• [WORK TASK] Pictures stay out; print the rest of the listing below exactly as it stands.
::::::::
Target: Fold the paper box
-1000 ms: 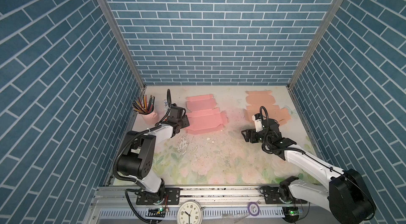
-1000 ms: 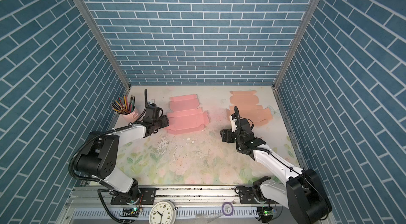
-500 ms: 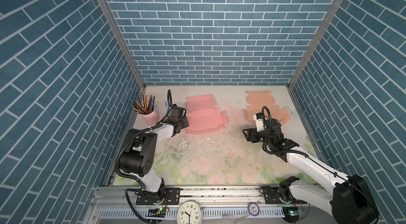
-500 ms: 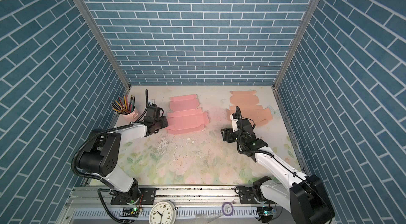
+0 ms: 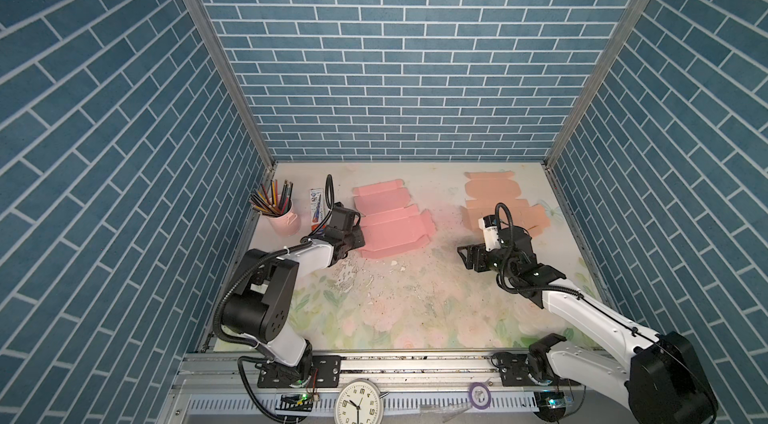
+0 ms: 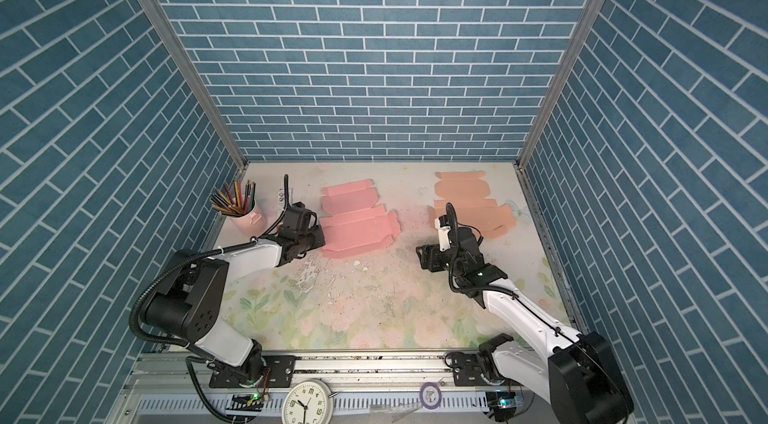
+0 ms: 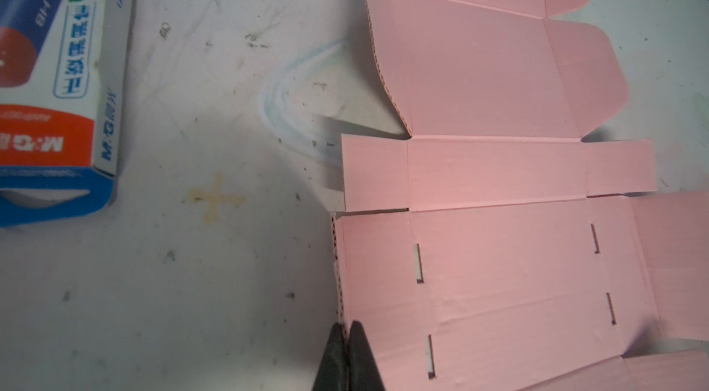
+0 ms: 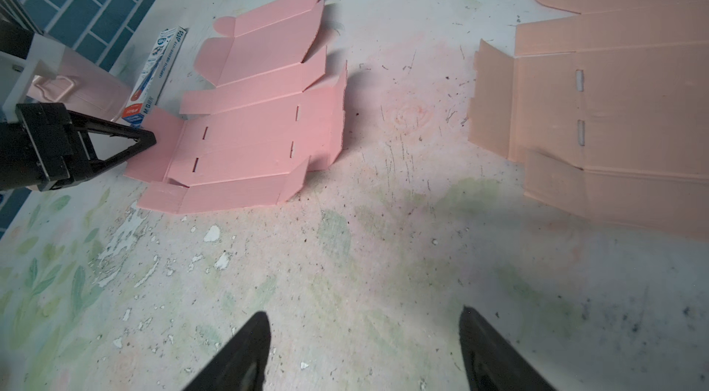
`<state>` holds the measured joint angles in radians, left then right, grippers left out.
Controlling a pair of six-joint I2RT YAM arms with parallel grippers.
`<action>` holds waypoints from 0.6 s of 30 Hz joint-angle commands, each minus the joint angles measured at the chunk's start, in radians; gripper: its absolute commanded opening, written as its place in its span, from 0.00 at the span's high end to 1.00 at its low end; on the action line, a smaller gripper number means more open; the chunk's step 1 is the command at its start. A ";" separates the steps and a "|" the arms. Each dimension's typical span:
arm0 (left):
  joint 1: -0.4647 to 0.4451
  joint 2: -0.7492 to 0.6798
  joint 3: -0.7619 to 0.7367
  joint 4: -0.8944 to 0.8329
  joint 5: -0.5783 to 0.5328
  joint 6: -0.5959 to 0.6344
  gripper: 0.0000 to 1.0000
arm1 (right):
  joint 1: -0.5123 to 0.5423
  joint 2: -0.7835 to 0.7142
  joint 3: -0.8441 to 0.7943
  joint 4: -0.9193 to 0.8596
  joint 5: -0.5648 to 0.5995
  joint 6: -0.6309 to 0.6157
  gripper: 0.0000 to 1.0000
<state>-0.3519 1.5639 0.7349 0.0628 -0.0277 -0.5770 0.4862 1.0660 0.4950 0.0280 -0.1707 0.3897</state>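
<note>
The pink paper box (image 5: 390, 226) (image 6: 357, 226) lies unfolded on the mat, its slots and flaps showing in the left wrist view (image 7: 498, 255). My left gripper (image 7: 348, 327) (image 5: 359, 237) is shut on the outer edge of the box's left side flap, and its black fingers pinch the corrugated rim. The right wrist view shows that grip from the side (image 8: 151, 138), with the flap slightly raised. My right gripper (image 8: 364, 316) (image 5: 467, 257) hangs open over bare mat, to the right of the pink box, holding nothing.
A second flat box, peach-coloured (image 5: 498, 205) (image 8: 614, 120), lies at the back right behind my right arm. A pink cup of pencils (image 5: 282, 214) and a pencil carton (image 7: 57, 82) stand at the back left. Blue brick walls enclose the mat.
My left gripper has closed onto the edge of the pink box's left flap. The right arm has barely shifted and stays open.
</note>
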 commanded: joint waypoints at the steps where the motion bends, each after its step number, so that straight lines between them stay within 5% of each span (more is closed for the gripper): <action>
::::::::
• [RESULT]
Target: Fold the paper box
-1000 ms: 
-1000 ms: 
-500 ms: 
-500 ms: 
+0 ms: 
+0 ms: 
+0 ms: 
+0 ms: 
`<state>` holds the measured joint angles in radians, left then right, grippers left out.
Controlling a pair of six-joint I2RT YAM arms with parallel grippers.
`<action>` holds waypoints from 0.6 s of 30 Hz joint-angle commands, each minus the joint angles measured at the chunk's start, in radians; gripper: its absolute commanded opening, written as its place in its span, from 0.00 at the span's high end to 1.00 at its low end; on the action line, a smaller gripper number means more open; the chunk's step 1 is the command at its start. A ";" separates the steps and a "|" the arms. Each dimension's typical span:
arm0 (left):
  joint 1: -0.4647 to 0.4451
  joint 2: -0.7492 to 0.6798
  joint 3: -0.7619 to 0.7367
  joint 4: -0.8944 to 0.8329
  joint 5: -0.5783 to 0.5328
  joint 6: -0.5959 to 0.6344
  gripper: 0.0000 to 1.0000
arm1 (right):
  joint 1: -0.5123 to 0.5423
  joint 2: -0.7835 to 0.7142
  joint 3: -0.8441 to 0.7943
  joint 4: -0.9193 to 0.8596
  joint 5: -0.5648 to 0.5995
  joint 6: -0.6309 to 0.6157
  gripper: 0.0000 to 1.0000
<state>-0.3519 1.5639 0.7349 0.0628 -0.0277 -0.5770 0.4862 1.0660 0.4950 0.0280 -0.1707 0.3897</state>
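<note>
The pink paper box (image 5: 390, 226) (image 6: 357, 226) lies unfolded on the mat, its slots and flaps showing in the left wrist view (image 7: 498, 255). My left gripper (image 7: 348, 327) (image 5: 359, 237) is shut on the outer edge of the box's left side flap, and its black fingers pinch the corrugated rim. The right wrist view shows that grip from the side (image 8: 151, 138), with the flap slightly raised. My right gripper (image 8: 364, 316) (image 5: 467, 257) hangs open over bare mat, to the right of the pink box, holding nothing.
A second flat box, peach-coloured (image 5: 498, 205) (image 8: 614, 120), lies at the back right behind my right arm. A pink cup of pencils (image 5: 282, 214) and a pencil carton (image 7: 57, 82) stand at the back left. Blue brick walls enclose the mat.
My left gripper has closed onto the edge of the pink box's left flap. The right arm has barely shifted and stays open.
</note>
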 commanded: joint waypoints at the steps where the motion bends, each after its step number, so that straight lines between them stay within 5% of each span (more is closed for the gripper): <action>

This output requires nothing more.